**Work request:**
Give back every entry below, exactly as written.
+++ Information provided
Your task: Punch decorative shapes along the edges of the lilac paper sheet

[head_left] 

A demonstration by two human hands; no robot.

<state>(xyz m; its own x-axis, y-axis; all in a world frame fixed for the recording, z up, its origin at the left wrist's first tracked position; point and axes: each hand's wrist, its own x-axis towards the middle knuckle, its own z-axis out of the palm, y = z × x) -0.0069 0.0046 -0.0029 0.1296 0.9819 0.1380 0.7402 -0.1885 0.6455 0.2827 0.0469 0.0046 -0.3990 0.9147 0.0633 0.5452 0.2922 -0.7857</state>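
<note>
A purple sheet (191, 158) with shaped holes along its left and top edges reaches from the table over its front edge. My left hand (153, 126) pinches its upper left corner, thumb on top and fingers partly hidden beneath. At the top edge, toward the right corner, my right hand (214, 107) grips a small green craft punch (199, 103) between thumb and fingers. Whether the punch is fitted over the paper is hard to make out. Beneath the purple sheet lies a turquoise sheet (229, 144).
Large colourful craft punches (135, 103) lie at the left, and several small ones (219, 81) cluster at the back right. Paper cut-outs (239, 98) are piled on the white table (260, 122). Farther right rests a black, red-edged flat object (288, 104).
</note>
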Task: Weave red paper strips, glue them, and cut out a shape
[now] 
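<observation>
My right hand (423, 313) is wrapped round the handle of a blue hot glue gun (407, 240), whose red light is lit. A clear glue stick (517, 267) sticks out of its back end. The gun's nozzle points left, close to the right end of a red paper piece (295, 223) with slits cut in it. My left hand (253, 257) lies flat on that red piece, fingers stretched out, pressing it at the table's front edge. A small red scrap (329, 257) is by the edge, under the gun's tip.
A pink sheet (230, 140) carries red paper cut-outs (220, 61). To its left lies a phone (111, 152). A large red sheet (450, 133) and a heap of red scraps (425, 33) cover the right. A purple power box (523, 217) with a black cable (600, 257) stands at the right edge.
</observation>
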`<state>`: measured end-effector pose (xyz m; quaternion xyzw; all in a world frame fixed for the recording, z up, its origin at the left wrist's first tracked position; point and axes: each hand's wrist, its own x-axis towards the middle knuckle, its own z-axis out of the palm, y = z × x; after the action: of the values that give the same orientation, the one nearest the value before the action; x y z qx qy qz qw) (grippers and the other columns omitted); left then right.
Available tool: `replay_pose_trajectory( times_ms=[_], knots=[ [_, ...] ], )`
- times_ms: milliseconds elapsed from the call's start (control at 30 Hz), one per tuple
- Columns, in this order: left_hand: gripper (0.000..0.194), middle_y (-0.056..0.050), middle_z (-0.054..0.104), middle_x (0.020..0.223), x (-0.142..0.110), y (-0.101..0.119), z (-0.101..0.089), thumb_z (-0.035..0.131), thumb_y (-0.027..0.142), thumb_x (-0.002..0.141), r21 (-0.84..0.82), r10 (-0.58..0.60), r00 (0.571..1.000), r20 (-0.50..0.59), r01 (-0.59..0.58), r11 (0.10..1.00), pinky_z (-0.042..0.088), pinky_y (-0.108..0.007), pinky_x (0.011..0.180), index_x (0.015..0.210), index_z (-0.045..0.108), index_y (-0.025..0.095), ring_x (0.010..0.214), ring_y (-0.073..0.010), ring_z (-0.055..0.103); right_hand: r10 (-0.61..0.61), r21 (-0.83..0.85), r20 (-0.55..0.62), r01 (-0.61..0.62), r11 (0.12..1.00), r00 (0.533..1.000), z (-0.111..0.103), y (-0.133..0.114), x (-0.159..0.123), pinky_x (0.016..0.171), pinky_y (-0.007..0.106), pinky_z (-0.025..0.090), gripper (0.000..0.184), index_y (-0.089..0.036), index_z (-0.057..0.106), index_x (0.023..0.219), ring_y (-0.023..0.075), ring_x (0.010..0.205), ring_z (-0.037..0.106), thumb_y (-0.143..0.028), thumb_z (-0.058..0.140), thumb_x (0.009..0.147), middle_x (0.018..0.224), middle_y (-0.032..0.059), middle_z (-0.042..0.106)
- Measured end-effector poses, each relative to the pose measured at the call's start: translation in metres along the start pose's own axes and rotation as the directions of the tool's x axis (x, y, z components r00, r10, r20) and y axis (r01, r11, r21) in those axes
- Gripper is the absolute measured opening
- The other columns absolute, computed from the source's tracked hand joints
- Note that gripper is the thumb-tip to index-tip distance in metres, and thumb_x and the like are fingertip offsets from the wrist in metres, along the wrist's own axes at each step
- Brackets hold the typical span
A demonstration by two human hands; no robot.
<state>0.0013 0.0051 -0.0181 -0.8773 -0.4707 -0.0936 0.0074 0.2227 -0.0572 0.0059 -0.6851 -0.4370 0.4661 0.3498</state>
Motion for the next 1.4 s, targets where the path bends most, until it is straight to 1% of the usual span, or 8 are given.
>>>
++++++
**Solution to the exercise:**
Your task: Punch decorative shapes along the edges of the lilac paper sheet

[head_left] 

A demonstration by two human hands; no robot.

<state>(xyz m; its own x-axis, y-axis; all in a world frame fixed for the recording, z up, its origin at the left wrist's first tracked position; point and axes: each hand's wrist, its own x-axis towards the middle knuckle, its own z-axis out of the palm, y = z × x) -0.0069 0.0046 -0.0029 0.1296 0.9819 0.1380 0.7402 -0.1885 0.6455 0.2827 0.0469 0.0046 -0.3990 0.9147 0.0633 0.5452 0.2922 -0.7857</state>
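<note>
A purple sheet (191, 158) with shaped holes along its left and top edges reaches from the table over its front edge. My left hand (153, 126) pinches its upper left corner, thumb on top and fingers partly hidden beneath. At the top edge, toward the right corner, my right hand (214, 107) grips a small green craft punch (199, 103) between thumb and fingers. Whether the punch is fitted over the paper is hard to make out. Beneath the purple sheet lies a turquoise sheet (229, 144).
Large colourful craft punches (135, 103) lie at the left, and several small ones (219, 81) cluster at the back right. Paper cut-outs (239, 98) are piled on the white table (260, 122). Farther right rests a black, red-edged flat object (288, 104).
</note>
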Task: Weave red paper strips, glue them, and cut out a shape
[now] 
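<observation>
My right hand (423, 313) is wrapped round the handle of a blue hot glue gun (407, 240), whose red light is lit. A clear glue stick (517, 267) sticks out of its back end. The gun's nozzle points left, close to the right end of a red paper piece (295, 223) with slits cut in it. My left hand (253, 257) lies flat on that red piece, fingers stretched out, pressing it at the table's front edge. A small red scrap (329, 257) is by the edge, under the gun's tip.
A pink sheet (230, 140) carries red paper cut-outs (220, 61). To its left lies a phone (111, 152). A large red sheet (450, 133) and a heap of red scraps (425, 33) cover the right. A purple power box (523, 217) with a black cable (600, 257) stands at the right edge.
</observation>
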`<state>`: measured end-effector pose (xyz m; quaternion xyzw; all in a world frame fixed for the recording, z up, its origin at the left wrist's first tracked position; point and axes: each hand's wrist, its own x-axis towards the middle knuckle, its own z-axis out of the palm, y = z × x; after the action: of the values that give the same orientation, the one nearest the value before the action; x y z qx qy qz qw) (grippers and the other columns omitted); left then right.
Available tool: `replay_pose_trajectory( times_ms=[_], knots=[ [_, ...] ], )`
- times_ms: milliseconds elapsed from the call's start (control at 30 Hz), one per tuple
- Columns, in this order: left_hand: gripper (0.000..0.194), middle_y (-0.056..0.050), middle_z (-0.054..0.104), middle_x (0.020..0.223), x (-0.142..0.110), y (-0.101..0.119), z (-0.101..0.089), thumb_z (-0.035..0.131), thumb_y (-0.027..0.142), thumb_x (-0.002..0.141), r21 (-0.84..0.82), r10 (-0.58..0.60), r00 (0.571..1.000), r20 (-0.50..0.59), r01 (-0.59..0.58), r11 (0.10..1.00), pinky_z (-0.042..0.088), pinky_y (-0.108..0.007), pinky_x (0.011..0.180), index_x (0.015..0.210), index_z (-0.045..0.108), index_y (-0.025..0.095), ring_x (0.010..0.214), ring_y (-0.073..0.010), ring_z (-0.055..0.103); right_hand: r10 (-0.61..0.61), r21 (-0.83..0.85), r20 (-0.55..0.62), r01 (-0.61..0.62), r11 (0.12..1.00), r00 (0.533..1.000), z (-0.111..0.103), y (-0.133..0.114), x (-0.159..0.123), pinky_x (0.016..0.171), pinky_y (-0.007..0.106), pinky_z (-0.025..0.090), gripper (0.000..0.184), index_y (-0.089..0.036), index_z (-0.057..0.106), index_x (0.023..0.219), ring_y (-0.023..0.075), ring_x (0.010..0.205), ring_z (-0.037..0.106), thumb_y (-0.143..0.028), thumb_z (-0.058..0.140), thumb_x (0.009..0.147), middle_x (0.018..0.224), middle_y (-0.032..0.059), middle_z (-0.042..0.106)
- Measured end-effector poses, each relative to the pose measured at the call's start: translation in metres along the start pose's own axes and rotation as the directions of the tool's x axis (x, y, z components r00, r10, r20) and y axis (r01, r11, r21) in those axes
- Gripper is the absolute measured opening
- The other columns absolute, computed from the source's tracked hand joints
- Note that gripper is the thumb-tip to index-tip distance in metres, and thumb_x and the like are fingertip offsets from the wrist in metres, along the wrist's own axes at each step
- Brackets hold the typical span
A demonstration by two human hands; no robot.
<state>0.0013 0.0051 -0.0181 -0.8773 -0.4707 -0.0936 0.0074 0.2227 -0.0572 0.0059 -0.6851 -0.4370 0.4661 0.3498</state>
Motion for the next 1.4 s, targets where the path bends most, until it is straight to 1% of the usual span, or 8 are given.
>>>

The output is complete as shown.